Traders are working on the floor of the New York Stock Exchange (NYSE) on June 14, 2022 in New York. (Photo by Spencer Platt / Getty Images)

And at the start of Wednesday’s ruling, some experts did not support an increase of less than 75 basis points and questioned whether it would ultimately have a net positive effect on the economy. The Fed’s decision on interest rates was also unanimous, with the Kansas City Federal Reserve chairman disagreeing and choosing to increase the interest rate by 50 basis points instead.

The risk of over-tightening the Fed or raising interest rates faster than markets and the economy can adjust could ultimately do more harm than good, some strategists said ahead of Wednesday’s ruling. In a news conference, Powell also suggested recognizing this balancing act, noting, “There’s always a risk of going too far or not going far enough,” adding that failing to restore price stability would be the worst mistake. which we can do. ” And the economy is already showing signs of easing: a new report on Wednesday morning showed that US retail sales fell unexpectedly in May as rising gas prices forced consumers to cut spending in other areas.

“Our objection to this more aggressive action is that it is unnecessary, as the forces that led to the recent inflation are already fading,” wrote Ian Shepardson, chief economist at Pantheon Macroeconomics, in a note Wednesday before announcing the Fed’s decision. “Slower wage gains, coupled with a tumultuous housing market, will dampen rental growth, while airline prices are likely to fall in the summer as a result of falling jet fuel prices and vehicle prices will fall as rising prices rise.” stocks.

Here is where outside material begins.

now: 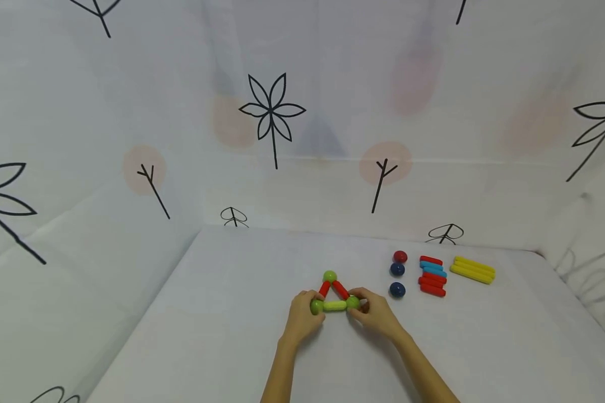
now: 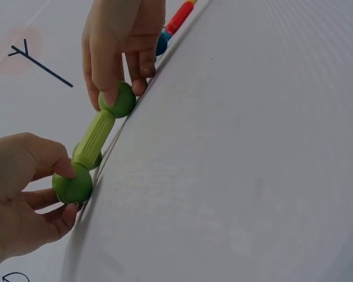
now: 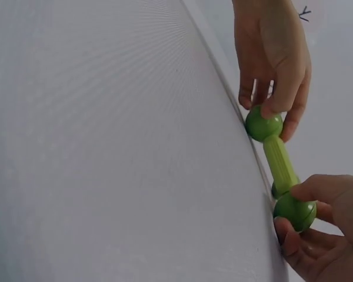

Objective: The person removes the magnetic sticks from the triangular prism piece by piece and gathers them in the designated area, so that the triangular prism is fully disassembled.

“Adjusting inflation will not be more effective if the Fed rises by 75 bp [basis points] today or next month, not 25 bp, and the damage done to private sector wealth could inadvertently cause a decline that would otherwise have been prevented, “Shepardson added.” Less is not always more, but sometimes enough . “

In motion

  • Shares of Boeing (BA) added to gains on Tuesday after the company said it delivered a total of 35 aircraft in May, more than doubling last year’s number of 17. Most of them are for its lucrative 737 Max aircraft. Separately, The Seattle Times, citing an employee of the Federal Aviation Administration, said that Boeing may be able to resume deliveries of 787 Dreamliner in the coming weeks.

  • Shares of Revlon (REV) rose sharply for the second day in a row, gaining 17% during the day to build up almost 60% earnings on Tuesday. Shares reported their biggest one-day decline in history last week, falling more than 50 percent in one day after the cosmetics company reportedly was preparing to file for bankruptcy under Chapter 11.

  • Shares of Baidu (BIDU) rose after Reuters reported that the Chinese internet giant is in talks to sell its majority stake in streaming business iQiyi. The deal is estimated to cost the company about $ 7 billion.